Transaction processing
Transaction: abstraction of an atomic and reliable execution of a program / a set of logically coherent operations
Notation #
- $r_i[x]$ = Transaction $T_i$ reads object $x$
- $w_i[x]$ = Transaction $T_i$ writes object $x$
- $c_i$ = Transaction $T_i$ executes a commit operation
- $a_i$ = Transaction $T_i$ executes a abort operation
ACID properties #
- Atomicity: all operations of a transaction are executed or none.
- Consistency: a transaction transforms a consistent state into another consistent state.
- Isolation: the effects of a transaction are only visible after its successful completion.

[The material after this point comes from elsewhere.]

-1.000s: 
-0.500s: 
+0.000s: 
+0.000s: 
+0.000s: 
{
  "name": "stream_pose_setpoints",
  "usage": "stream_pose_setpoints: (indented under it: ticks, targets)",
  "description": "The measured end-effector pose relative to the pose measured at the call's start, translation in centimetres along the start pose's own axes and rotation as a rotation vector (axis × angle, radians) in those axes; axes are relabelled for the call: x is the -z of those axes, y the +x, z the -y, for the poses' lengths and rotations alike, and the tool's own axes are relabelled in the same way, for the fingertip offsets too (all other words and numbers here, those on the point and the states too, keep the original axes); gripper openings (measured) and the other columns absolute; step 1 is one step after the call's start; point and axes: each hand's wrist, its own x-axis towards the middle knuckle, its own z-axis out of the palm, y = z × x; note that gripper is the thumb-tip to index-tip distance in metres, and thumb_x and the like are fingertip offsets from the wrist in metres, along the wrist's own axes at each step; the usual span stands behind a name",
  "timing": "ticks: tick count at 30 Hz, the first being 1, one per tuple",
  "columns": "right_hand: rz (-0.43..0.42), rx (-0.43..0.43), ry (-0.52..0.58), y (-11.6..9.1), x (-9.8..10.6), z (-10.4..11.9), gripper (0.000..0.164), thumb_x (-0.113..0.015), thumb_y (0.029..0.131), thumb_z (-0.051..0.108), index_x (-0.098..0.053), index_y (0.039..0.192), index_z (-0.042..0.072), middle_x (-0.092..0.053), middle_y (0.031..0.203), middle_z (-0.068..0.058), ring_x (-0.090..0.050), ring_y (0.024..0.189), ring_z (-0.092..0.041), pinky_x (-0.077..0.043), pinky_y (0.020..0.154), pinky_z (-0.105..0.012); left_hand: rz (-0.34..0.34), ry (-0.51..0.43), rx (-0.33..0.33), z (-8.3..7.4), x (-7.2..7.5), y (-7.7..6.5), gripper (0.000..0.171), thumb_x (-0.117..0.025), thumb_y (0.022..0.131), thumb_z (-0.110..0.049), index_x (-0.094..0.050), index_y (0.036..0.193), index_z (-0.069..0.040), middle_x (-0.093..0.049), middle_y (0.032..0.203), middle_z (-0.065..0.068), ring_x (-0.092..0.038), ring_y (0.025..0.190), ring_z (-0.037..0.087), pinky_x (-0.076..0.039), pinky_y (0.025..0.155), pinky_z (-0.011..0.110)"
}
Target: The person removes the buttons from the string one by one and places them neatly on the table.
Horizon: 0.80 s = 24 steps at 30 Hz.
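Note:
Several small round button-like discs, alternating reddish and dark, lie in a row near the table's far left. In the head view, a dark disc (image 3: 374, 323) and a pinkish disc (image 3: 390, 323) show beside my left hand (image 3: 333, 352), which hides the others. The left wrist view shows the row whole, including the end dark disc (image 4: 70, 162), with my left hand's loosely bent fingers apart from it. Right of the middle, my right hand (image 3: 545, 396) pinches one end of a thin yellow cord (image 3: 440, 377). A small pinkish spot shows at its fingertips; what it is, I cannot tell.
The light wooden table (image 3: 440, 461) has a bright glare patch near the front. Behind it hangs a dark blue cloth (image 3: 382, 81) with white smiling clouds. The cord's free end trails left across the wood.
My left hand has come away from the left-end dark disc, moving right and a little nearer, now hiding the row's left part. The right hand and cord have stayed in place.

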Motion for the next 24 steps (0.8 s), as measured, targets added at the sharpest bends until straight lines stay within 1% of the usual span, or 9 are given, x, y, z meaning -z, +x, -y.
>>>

- Durability: the result of a successful transaction is permanent.
Architectural Model #
Every node has a:
- Transaction Manager (TM)
- Registers and interacts with transactions
- Decides the node to execute the transaction on and hands the operation over to the Scheduler of that node
- Scheduler (S)
- Controls the concurrent execution of transactions with the goal of creating a serializable execution sequence
- Can perform the following operations: Execute / Reject / Delay
- Data Manager (DM)
- Reads and writes the data to the database
- Commitment: transaction changes are made permanent
- Abort: transaction changes are discarded
Serializable #
Serializable: when concurrent execution of transactions is equivalent to any serial execution
- Lost Update Problem: two or more transactions read the same data and update it simultaneously, leading to the final state reflecting only the last update, "losing" the earlier update.
- Dirty Read Problem: a transaction reads uncommitted changes made by another concurrent transaction, leading to inconsistencies in the output.
The execution of the transactions in these problems is not serializable and hence incorrect!
Correctness #
$(T_i, <_i)$ is a partial order on the operations of $T_i$ where:
- $T_i \subseteq \{ r_i[x], w_i[w] \mid \text{x is a data object} \} \cup \{ a_i, c_i \}$ (defines the possible operations)
- $a_i \in T_i$ if $c_i \notin T_i$ (either contains a commit or an abort)
- $t_i = a_i \lor t_i = c_i \ \Rightarrow\ \forall p_i \in T_i \setminus \{ t_i \}: p_i <_i t_i$ (commit or abort is the last operation in the sequence)
- $r_i[x], w_i[x] \in T_i \ \Rightarrow\ r_i[x] <_i w_i[x] \lor w_i[x] <_i r_i[x] $ ($<_i$ has to define an order between a read and write operation on every object $x$)
Two operations of different transactions have a conflict when:
- they both access the same object
- at least one of them is a write operation
History #
A history is a partial order $(S, <_H)$ defining the execution order of all transactions.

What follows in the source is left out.